Comparison#

executorlib is the lightest path to take existing Python functions and scale them across high performance computing (HPC) nodes — with per-function-call resource control and native SLURM and flux integration — without rewriting your code into a new paradigm. It extends the standard library Executor interface you already know, rather than asking you to adopt a new data, actor, or workflow model.

This page compares executorlib with the tools scientists most often weigh it against, and is honest about when each alternative is the better choice.

At a glance#

executorlib

Futures

Dask

Parsl

Ray

Drop-in Executor API

⚠️

⚠️

Per-call resource assignment

⚠️

Native HPC scheduler (SLURM/flux)

⚠️

⚠️

MPI-parallel functions

⚠️

⚠️

⚠️

Caching of results

⚠️

Setup / learning overhead

Low

Very low

Medium

Medium

Medium

✅ first-class · ⚠️ possible via an add-on or extra configuration · ❌ not supported.

Futures#

The concurrent.futures module is where most parallel Python starts: ProcessPoolExecutor and ThreadPoolExecutor run functions in parallel on a single machine. executorlib deliberately mirrors this Executor interface so the step up to HPC is minimal.

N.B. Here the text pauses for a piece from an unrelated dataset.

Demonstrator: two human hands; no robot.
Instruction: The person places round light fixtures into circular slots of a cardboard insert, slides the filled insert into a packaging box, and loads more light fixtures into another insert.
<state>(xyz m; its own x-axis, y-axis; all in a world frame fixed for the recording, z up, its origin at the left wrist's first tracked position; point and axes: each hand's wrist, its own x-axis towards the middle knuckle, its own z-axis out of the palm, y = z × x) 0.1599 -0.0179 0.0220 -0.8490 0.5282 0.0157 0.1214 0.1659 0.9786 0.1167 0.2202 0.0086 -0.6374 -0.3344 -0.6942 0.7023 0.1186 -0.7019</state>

Use concurrent.futures instead when your work fits comfortably on one machine and you do not need HPC schedulers, per-call resource control, MPI, or caching.

Dask#

Dask scales NumPy/pandas-style workloads with parallel arrays, dataframes, and a delayed/futures API, and reaches HPC via dask-jobqueue. It is excellent for large out-of-core data structures, but its futures API is its own, and per-task resources and MPI rely on add-ons.

Use Dask instead when your problem is fundamentally about large arrays/dataframes or out-of-core data, rather than scheduling independent Python functions across an HPC allocation.

Parsl#

Parsl is the closest conceptual neighbor: a parallel scripting library with strong HPC support, MPI apps, and app-level caching. It uses its own decorator/app model (@python_app) and an executor-configuration layer rather than the standard library Executor interface.

Use Parsl instead when you are authoring a larger dataflow of apps and want its app/configuration model, or you need a provider it supports that executorlib does not.

Ray#

Ray is a distributed framework built around remote tasks and stateful actors, widely used for AI/ML and reinforcement learning. It assigns CPUs/GPUs per task, but adopting Ray means adopting its @ray.remote programming model, and HPC scheduler integration is via cluster launchers rather than native SLURM/flux.

Use Ray instead when you need long-lived stateful actors, an AI/ML ecosystem, or a distributed-object model — and you are willing to write code in Ray’s paradigm.

Choose executorlib when#

  • You already have Python functions and want to scale them across HPC nodes with minimal rewriting.

  • You want to assign cores, threads, or GPUs per function call.

  • You want native SLURM / flux integration and optional MPI parallelism inside your functions.

  • You want optional caching of intermediate results for rapid, iterative prototyping in notebooks.